HARTFORD, Conn. (AP) -- Three years after Maurice Sendak's death, his western Connecticut hometown of Ridgefield is pursuing a museum honoring the author of "Where the Wild Things Are."
The town has its sights on a vacant modernist building in walking distance from the village center, a glass structure designed by acclaimed architect Philip Johnson as corporate offices for an oil exploration company that left in 2006.
A panel of local arts figures recently received endorsement from the town and Sendak's foundation to explore the proposal. Members say they have found overwhelming support for the idea to honor a man whose influence went far beyond that of a children's book author.
"The fact is, he loved the community, and the legacy of supporting all the arts was and is important to him and all those around him," said Lloyd Taft, a local architect.
The 45-acre campus of the energy services company Schlumberger, including the proposed museum site, was acquired by Ridgefield in 2012 for $7 million. On Tuesday, town voters approved the sale of 10 of the acres for residential construction, returning $4.3 million to the town. The first selectman, Rudy Marconi, said the sale could help the museum proposal by giving planners flexibility on decisions regarding the rest of the property.

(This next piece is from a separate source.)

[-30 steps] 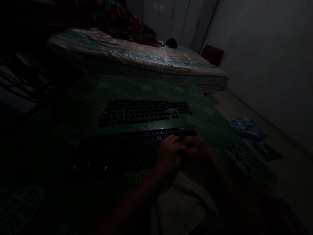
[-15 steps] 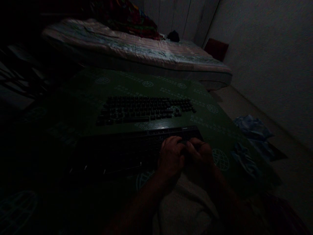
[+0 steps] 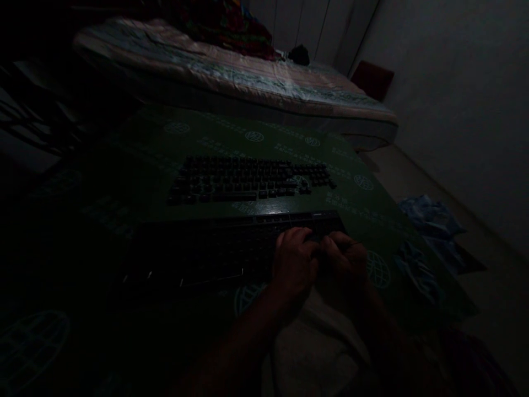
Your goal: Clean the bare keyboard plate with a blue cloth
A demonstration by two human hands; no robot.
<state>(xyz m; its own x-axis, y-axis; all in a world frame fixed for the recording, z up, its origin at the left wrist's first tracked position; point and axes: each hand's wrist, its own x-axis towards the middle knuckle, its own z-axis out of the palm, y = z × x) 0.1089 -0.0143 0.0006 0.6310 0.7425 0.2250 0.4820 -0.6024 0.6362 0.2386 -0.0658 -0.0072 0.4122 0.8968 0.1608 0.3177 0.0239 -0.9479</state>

Sendak, who died in May 2012 at the age of 83, was born in New York City but spent the last four decades of his life in rural Ridgefield. Best known for the tale of naughty Max in "Wild Things," his work included other standard volumes in children's bedrooms such as "Chicken Soup With Rice," a book about the different months in a year, and "Brundibar," a folk tale about two children who need to earn enough money to buy milk for their sick mother. He also illustrated his own work, created costumes for ballets and staged operas, including the Czech opera "Brundibar."
His 18th-century farmhouse is being preserved as Sendak left it.
"That is going to stay just the way it is and be a study center and a place for scholars, artists and others to see how Sendak worked during his lifetime," said Donald Hamburg, a New York attorney who is a member of the Maurice Sendak Foundation's board.
Some of Sendak's works were housed at the Rosenbach museum and library in Philadelphia. The artwork has been reclaimed based on instructions in Sendak's will, but the request has become tangled in litigation that Hamburg declined to discuss.
Given the location of Sendak's home in a wooded area, the foundation has sought a more accessible place for the public display of his artwork, manuscripts and other ephemera.
Marconi said the town knew all along it wanted to preserve the Philip Johnson building and an adjoining auditorium, and after Sendak's death, many in the affluent town of 25,000 people on the New York line had the same idea to use it as a Sendak museum. The building has skylights over main circulation areas and despite a few roof leaks is considered to be in decent shape despite being vacant for so long.